1. Know what you’re solving for
One of the core issues with this program is that it is unclear to me what value Barclays was trying to derive, and what the interventions would be to get there. From the Sapience website, the core value provided seems to be time tracking and identifying when an employee has been “productive” or “non-productive”. While these types of simplified metrics may be effective in some cases, once roles and teams become more complex with varied types of output (especially if they are creative, or require collaboration with different teams, external organizations, etc.) the effectiveness of an individual can no longer be directly tied to number of hours spent sitting at a desk. Additionally, even if this simplified measure of productivity was proven valuable, it is clear that their interventions (e.g. providing employees with reports on their productivity) were not effective in driving employees to change their behaviors, and instead they had the opposite effect.

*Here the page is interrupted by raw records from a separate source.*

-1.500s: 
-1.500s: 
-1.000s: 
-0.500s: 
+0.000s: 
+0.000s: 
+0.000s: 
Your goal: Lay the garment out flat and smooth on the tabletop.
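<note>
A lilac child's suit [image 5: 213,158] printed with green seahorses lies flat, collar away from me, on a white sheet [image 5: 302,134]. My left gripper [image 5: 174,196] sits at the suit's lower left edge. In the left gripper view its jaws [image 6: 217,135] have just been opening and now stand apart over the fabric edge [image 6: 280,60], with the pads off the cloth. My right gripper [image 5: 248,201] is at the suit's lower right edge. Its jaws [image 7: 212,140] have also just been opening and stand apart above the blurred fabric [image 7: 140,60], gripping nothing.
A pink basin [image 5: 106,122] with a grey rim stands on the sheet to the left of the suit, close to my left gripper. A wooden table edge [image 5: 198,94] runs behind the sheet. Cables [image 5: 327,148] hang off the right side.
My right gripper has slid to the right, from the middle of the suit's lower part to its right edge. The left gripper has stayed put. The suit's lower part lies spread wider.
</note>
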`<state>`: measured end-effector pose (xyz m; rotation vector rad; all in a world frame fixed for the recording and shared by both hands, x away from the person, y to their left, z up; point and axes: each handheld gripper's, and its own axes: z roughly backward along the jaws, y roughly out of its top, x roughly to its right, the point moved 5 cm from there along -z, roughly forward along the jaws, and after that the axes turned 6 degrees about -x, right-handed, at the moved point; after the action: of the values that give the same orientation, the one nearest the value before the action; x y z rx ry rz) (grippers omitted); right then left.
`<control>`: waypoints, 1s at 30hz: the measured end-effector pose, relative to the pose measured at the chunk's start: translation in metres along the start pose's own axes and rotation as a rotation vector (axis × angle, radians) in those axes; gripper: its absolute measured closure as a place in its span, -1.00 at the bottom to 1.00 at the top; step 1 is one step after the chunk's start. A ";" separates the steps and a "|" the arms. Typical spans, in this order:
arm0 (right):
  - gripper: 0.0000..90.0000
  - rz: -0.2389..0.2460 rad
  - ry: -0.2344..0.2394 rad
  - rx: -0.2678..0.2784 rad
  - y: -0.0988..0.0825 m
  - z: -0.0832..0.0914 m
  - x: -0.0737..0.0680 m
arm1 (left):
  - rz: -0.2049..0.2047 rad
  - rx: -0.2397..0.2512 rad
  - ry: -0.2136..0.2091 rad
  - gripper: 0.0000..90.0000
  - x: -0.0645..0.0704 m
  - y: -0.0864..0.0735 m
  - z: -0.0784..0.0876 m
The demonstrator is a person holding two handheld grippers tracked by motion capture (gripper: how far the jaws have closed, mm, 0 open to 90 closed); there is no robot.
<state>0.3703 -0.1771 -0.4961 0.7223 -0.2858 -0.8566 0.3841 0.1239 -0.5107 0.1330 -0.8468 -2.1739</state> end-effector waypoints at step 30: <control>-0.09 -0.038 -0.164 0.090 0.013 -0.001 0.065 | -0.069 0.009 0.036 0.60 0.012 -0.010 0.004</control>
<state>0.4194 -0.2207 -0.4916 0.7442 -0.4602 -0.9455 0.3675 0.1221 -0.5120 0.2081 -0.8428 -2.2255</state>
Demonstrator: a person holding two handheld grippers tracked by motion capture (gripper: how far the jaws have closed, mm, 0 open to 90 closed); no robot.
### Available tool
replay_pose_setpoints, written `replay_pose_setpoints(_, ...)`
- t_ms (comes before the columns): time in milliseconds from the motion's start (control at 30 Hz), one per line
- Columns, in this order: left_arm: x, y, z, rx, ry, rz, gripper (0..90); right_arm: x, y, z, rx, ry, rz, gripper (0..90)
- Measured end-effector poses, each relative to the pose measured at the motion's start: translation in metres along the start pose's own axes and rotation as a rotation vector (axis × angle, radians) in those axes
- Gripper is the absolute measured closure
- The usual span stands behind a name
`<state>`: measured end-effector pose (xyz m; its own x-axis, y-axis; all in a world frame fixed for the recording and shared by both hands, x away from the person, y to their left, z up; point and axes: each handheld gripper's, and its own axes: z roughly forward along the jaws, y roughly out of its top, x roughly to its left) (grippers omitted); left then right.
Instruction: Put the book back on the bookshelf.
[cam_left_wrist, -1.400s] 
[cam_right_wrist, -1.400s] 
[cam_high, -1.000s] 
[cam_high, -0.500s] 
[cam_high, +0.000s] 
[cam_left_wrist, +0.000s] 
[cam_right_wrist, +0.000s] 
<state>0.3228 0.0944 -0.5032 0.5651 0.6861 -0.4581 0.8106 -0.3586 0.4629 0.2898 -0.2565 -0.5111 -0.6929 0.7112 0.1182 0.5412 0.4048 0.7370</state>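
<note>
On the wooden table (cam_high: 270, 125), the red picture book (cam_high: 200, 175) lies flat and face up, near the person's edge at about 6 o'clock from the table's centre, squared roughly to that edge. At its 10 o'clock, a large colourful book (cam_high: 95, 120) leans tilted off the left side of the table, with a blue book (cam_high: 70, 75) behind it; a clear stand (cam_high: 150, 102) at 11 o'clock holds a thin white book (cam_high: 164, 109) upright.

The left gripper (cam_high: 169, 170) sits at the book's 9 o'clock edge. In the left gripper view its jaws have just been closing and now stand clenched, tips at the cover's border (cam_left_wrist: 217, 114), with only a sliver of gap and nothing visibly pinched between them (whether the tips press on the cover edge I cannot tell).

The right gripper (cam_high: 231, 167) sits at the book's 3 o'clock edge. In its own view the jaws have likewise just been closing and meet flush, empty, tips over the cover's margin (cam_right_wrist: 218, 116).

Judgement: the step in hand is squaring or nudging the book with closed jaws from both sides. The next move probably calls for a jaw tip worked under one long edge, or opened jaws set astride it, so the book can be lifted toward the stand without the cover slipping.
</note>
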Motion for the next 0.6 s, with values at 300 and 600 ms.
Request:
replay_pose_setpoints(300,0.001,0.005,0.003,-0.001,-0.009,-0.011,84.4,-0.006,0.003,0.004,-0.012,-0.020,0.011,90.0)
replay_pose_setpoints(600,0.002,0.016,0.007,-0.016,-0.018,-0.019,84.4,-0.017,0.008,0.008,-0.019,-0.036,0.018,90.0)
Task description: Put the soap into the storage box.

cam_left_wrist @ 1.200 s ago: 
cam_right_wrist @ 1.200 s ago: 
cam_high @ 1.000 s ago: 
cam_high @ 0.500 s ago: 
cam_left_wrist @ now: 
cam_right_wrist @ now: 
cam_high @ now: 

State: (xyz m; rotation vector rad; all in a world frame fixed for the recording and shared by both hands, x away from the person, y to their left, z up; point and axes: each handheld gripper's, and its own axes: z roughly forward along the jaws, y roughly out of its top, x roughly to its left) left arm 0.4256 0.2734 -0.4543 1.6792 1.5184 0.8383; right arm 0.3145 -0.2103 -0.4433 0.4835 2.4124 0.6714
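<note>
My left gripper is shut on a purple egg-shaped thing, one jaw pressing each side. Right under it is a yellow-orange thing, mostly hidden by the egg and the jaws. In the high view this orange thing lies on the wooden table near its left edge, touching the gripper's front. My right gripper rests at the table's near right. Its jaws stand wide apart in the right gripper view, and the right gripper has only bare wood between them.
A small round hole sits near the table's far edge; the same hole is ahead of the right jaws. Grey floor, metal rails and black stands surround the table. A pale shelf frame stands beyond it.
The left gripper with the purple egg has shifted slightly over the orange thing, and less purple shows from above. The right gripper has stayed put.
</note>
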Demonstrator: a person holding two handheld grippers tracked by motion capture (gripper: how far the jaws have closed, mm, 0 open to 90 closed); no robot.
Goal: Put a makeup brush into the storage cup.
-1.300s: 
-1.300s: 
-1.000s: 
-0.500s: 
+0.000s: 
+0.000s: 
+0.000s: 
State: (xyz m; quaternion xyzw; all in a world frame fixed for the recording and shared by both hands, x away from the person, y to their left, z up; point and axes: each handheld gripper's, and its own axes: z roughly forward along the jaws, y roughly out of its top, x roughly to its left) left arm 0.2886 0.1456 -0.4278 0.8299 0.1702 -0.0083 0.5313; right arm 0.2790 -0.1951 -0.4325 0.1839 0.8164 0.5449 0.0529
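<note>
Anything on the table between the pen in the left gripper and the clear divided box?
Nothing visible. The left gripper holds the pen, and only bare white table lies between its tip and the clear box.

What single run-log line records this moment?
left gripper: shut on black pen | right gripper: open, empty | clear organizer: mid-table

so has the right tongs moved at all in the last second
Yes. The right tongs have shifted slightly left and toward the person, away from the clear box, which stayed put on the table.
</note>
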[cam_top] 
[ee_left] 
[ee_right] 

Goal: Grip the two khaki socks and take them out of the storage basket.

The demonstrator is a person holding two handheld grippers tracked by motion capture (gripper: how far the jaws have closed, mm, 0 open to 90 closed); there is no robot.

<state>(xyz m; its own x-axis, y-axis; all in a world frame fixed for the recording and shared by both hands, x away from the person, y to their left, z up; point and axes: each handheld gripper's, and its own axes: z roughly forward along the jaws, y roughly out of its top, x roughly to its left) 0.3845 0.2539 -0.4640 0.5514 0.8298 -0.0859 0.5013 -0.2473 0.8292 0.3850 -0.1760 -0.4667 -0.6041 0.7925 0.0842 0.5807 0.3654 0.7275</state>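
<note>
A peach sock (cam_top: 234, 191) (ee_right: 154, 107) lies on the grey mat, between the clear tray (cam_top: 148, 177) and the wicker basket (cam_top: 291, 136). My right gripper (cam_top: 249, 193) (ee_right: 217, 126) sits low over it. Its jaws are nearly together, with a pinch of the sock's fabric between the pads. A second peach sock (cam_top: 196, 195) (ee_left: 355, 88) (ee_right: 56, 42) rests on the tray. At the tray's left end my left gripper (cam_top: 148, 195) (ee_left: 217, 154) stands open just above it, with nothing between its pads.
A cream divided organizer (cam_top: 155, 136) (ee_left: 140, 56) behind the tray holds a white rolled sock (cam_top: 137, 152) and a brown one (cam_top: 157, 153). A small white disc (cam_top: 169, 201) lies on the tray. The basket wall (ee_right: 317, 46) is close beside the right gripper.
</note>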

As a result, it may have been more effective for Barclays to consider which employee metrics impact the success of the company as a whole, and devise interventions that bring employees and managers on the same page to drive these metrics forward.
2. Trust and Ownership
Over the last several years, a number of high-profile data breaches and misuses of customer data have left many people extremely skeptical towards the ways in which data is used. This has been further exacerbated by an overall decline of trust in businesses , as disputes around high corporate profits and income inequality have become more acute. As a result, for any organization seeking to collect data on their employees or customers will need the trust of stakeholders that they will do the right thing, or the project may be doomed before it even begins. Barclays has had its fair share of scandals , as well as attempts at more robust employee monitoring (also poorly received), so it is not surprising that this project was perceived negatively by employees and privacy groups. One way Barclays could have dealt with this trust issue would be including employees and line managers in the design and roll-out of this program. If employees better understood the goals of the project and were able to offer input, they may have been able to provide suggestions to make it more effective or be less intrusive. In the end, it is important that those who will be impacted by data collection programs such as this understand the problem that is being addressed, have a seat at the table when decisions are made that impact their daily lives, and are fully bought-into the solution so that the organization can move together towards the goal.